Another pillar promoted Atlanta’s walkability – how the city’s MARTA transit train system would ferry athletes from the airport to their hotel and racing venue without ever having to get into a vehicle and deal with the city’s congested roadways.

Above all, the bid proposed a sustainable model that “recognizes the value that each constituent group brings to this Championship in a city that has a vibrant Olympic and running history.” The five pillars captured the imaginations of both the evaluators and the athletes. For one, it proposed a first-of-its kind revenue share relationship between a local organizing committee, USA Track & Field, and most importantly, the world’s best and most respected endurance athletes.

This concept was particularly significant to Rich, who recalled during his own Olympic journey how elite athletes received deferential treatment compared to qualifiers who lacked sponsorship but were still vying for a place on the U.S. Olympic team.

Sharing a Message from Meb

Meb Keflezighi and fellow runners pose for a photo after completing the AJC Peachtree Road Race on July 4, 2014 in Atlanta.

Atlanta’s bid wouldn’t be complete without a dynamic video message from Meb Keflezighi.

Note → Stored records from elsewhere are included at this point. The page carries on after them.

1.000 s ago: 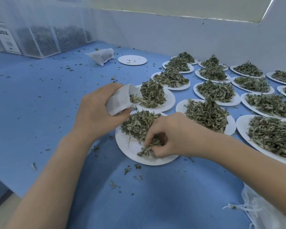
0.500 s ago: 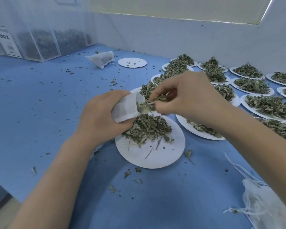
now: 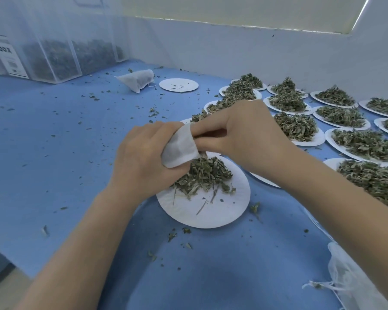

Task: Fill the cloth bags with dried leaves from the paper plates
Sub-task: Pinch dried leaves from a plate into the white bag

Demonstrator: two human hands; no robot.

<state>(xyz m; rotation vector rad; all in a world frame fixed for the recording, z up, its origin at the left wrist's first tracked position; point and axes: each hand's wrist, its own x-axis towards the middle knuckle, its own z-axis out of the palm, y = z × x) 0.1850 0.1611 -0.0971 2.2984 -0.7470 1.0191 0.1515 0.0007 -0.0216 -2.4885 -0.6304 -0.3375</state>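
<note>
My left hand [image 3: 141, 155] grips a small white cloth bag [image 3: 179, 148] just above the nearest paper plate [image 3: 211, 211], the bag's mouth turned to the right. My right hand [image 3: 238, 133] has its fingertips pushed into that mouth, pinching dried leaves that are mostly hidden by the cloth. A reduced heap of dried leaves [image 3: 202, 175] lies on the far half of the nearest plate; the near half is bare apart from a few stems.
Several more plates of dried leaves [image 3: 365, 144] fill the table's right side. A filled cloth bag [image 3: 137, 80] and an almost bare plate [image 3: 178, 85] lie at the back. Clear bins of leaves [image 3: 54, 57] stand back left. Spare cloth bags [image 3: 354, 280] lie at the near right.
My right hand picked up a pinch of leaves from the nearest plate, carried it up to the bag and pushed its fingertips into the bag's mouth. The left hand kept holding the bag.
</note>
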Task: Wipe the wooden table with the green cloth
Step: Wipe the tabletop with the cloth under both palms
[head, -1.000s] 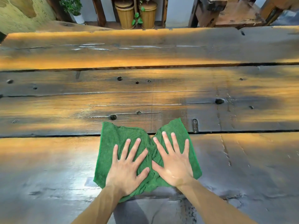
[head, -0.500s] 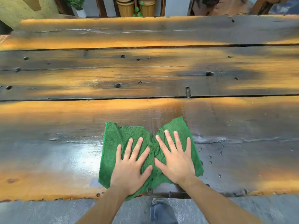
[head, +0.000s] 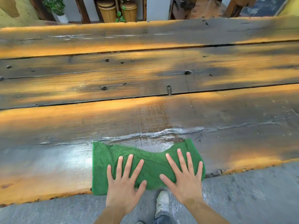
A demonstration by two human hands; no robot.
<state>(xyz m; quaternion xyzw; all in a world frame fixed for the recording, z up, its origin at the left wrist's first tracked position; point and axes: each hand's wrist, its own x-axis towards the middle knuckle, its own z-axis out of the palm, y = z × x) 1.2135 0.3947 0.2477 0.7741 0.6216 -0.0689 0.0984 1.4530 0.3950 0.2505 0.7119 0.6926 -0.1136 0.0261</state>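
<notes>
The green cloth lies stretched sideways at the near edge of the wooden table, its lower left corner hanging slightly over the rim. My left hand presses flat on the cloth's left part, fingers spread, palm past the table edge. On the cloth's right part my right hand lies flat the same way. Neither hand grips the fabric. A wet, shiny streak runs across the plank just beyond the cloth.
The table is made of long dark planks with gaps and knot holes. Below its near edge are the grey floor and my shoe. Beyond the far edge stand two woven baskets, a potted plant and wooden furniture.
Both hands have dragged the cloth toward me from mid-table to the near edge. The hands have moved apart, and the bunched cloth is now spread wide. A wet trail shows behind it.
</notes>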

The silver Olympic marathon medalist narrates the host city bid video, sharing why he’s a major fan of Atlanta and the city’s running culture.

“Atlanta is where runners can chase their dreams and their goals,” stated Meb, recalling his first glimpse of Atlanta as a UCLA student watching the 1996 Games in Atlanta; in 2004 he won Olympic silver in the marathon and finished in fourth place in the 2012 Summer Olympics.

Investing in Atlanta’s Youth

Instead of accepting the RFP requirement that the host city pay $100,000 to the Olympics’ national governing body, Atlanta’s bid team countered with a novel concept: committing $75,000 for youth fitness programs here at home — to get area young people moving. Rich notes that such an investment may result in lost revenues in the short-run, but it’s the long play that he and other city leaders are most focused on.

“We are looking to inspire Atlanta,” says Rich, noting that the fifth bid pillar — for Atlanta to become known as “Running City USA” — will hopefully inspire every day Atlantans, from soccer moms to teens and retirees — to embrace a healthier lifestyle.